This analysis will be conducted on trimester reports for XIS’s Middle Years Program (MYP) students. The MYP program runs from grade six through grade ten and each student takes eight classes.
First I’ll start by loading all the extra packages I used for my analysis.
#load required libraries, data, and created functions
library(tm)
library(dplyr)
library(tidyr)
library(RWeka)
library(DT)
library(knitr)
#source custom-built functions
source("Functions.R")
Now I’ll load the csv file of term grades I exported from ManageBac.
t1.report <- GetReportsDFfromMBcsv("data/t1 comments.csv")
#find dimensions (rows & columns) of the table
dim(t1.report)
## [1] 1066 14
#get column names
colnames(t1.report)
## [1] "Student.ID" "Last.Name" "First.Name"

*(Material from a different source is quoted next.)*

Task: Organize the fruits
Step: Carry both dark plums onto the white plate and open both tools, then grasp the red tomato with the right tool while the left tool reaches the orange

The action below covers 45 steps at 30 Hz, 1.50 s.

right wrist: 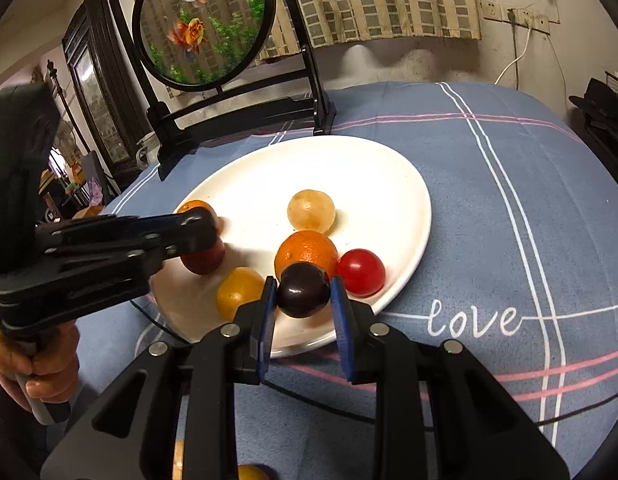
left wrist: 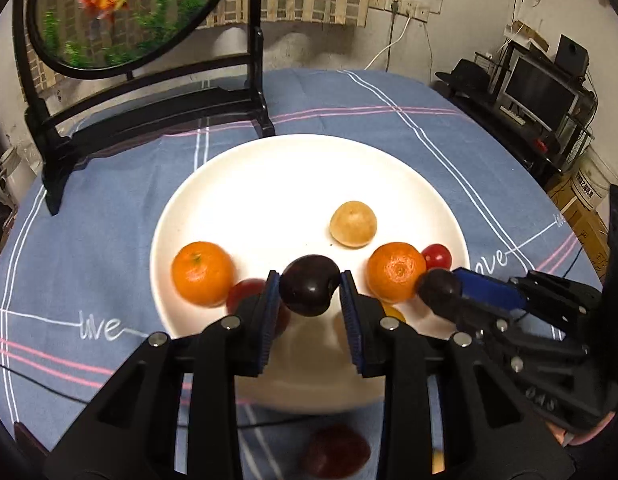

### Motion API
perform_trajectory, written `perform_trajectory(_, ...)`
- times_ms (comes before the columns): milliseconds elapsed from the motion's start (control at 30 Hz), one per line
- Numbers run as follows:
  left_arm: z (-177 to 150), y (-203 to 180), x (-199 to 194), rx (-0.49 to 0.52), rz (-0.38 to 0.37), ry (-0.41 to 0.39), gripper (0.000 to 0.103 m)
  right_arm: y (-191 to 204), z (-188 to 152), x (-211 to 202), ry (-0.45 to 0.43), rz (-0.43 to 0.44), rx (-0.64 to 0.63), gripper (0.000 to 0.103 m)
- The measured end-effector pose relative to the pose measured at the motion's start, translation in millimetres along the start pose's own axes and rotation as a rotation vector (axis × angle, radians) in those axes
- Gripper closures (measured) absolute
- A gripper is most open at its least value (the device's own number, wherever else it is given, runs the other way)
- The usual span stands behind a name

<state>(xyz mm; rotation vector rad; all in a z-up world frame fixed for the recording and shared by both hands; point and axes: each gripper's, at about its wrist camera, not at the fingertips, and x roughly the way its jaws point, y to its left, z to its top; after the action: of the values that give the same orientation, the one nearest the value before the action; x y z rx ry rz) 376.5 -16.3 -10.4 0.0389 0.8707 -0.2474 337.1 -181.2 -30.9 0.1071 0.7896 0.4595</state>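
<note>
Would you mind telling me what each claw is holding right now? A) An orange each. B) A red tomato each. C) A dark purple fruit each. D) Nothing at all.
C: the left claw and the right claw each pinch a dark purple fruit between their blue pads.

Dim room, bright glare on the white plate (left wrist: 269,184) — fisheye-warped edges, blurred foreground

Blue plaid tablecloth (right wrist: 489,200), round goldfish screen (left wrist: 121,8), checked curtain (right wrist: 369,0), monitor (left wrist: 541,92)
</note>
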Motion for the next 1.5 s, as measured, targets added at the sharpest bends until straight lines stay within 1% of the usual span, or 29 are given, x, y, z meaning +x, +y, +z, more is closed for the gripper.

## [4] "Class.ID" "Grade.Level" "Subject"
## [7] "Teacher" "Cri.A" "Cri.B"
## [10] "Cri.C" "Cri.D" "Sum"
## [13] "CriMean" "Student.Comment"
So this table has 14 columns 1066 rows, where each row is one student’s report for one class. Now to show you more what the data looks like, I’ve randomly selected 100 class reports with indentifying information removed (i.e. Name, Student ID, and comment).
#get an example table
t1.report.ex <- t1.report %>%
#salt student IDs, round CriMean,
mutate(Student.ID = "1000****", CriMean = round(CriMean, digits = 3)) %>%
#select only what I want
select(Student.ID, Grade.Level:Cri.D, CriMean, -First.Name, -Last.Name) %>%
#take 100 rows at random
sample_n(100)
At XIS it isn’t required that all four criteria be assessed each trimester so mean criteria score was calculated based on what was available.
Before we get to measuring how much a student improves from trimester one to two, lets start with an definition then an example.
Improvement – the class-centered increase of mean criteria levels from trimester one to trimester two.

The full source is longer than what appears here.